Seattle is living up to its name as the “City of Goodwill.”
Judges in Seattle, Washington, have agreed to throw out past misdemeanor convictions for cannabis possession. The convictions to be dismissed involve misdemeanor cases prosecuted from around 1996 to 2010, when cannabis has not yet been legalized in the state.
Why 1996 to 2010?
The year 1996 was when the municipal courts began handling these misdemeanor cases. It used to be the county district courts that dealt with them.
Meanwhile, 2010 was when City Attorney Pete Holmes assumed office and entirely stopped prosecuting low-level marijuana cases.
The motion and the ruling
According to a report by the Seattle Times, all seven Seattle Municipal Court judges signed an order that set out a process for vacating these past pot-related cases.
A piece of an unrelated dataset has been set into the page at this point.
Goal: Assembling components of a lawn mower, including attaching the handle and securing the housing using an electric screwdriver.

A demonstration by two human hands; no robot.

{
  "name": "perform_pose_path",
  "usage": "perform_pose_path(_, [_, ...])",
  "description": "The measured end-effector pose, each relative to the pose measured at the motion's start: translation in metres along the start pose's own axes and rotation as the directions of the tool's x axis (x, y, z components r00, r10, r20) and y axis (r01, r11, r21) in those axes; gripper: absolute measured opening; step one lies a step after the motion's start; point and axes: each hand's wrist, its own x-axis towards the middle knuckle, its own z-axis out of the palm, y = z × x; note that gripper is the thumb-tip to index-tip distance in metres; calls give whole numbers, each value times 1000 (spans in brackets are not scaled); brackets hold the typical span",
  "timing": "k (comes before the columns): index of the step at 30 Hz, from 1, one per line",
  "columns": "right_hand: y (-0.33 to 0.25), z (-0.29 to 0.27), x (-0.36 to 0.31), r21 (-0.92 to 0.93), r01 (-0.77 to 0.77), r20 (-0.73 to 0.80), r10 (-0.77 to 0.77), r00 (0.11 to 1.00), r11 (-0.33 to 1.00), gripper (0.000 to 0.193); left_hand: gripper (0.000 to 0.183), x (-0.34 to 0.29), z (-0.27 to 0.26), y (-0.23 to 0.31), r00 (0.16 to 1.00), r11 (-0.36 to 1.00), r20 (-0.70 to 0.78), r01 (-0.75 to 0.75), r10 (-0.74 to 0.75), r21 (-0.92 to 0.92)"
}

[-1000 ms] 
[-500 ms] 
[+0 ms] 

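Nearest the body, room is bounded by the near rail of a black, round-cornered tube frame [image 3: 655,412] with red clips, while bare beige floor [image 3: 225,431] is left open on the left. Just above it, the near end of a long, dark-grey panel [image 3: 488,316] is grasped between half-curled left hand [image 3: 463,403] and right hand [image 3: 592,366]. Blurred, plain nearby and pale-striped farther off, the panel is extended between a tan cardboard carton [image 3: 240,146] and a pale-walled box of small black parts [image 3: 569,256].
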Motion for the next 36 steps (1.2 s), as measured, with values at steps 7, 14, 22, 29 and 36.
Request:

Holmes had filed a motion in April seeking the court’s dismissal of the convictions.
In his motion, Holmes argued that the possession of small quantities of weed is no longer considered illegal and, therefore, clearing previous convictions would correct the injustices of their war on drugs. He acknowledged that the drug war primarily targeted people of color.
The report noted that more than 500 people could benefit from the ruling. It is estimated that the convictions will be dismissed by mid-November.
A long way
Holmes said that the city has come a long way and that he hopes this move will inspire other jurisdictions to do the same.
Seattle mayor Jenny Durkan likewise welcomed the court’s decision. She said that this would give convicted people a clean slate.
Durkan said that, for many Seattle residents, a misdemeanor marijuana charge or conviction created barriers to various opportunities. These opportunities include good jobs, loans, housing, and education.
Cannabis legalization in the U.S.
The possession of cannabis became legal in Washington in 2012.
Currently, there are a total of 30 states in the U.S. that allow the use of cannabis for medical purposes. Washington state has legalized medical cannabis since 1998.
As for the recreational use of cannabis, nine states (plus Washington D.C.) have already legalized it, subject to certain regulations related to the cultivation of the plant and the sale of cannabis products.
Because of the cannabis legislative reforms, U.S. figures show that the arrests related to cannabis trafficking are falling.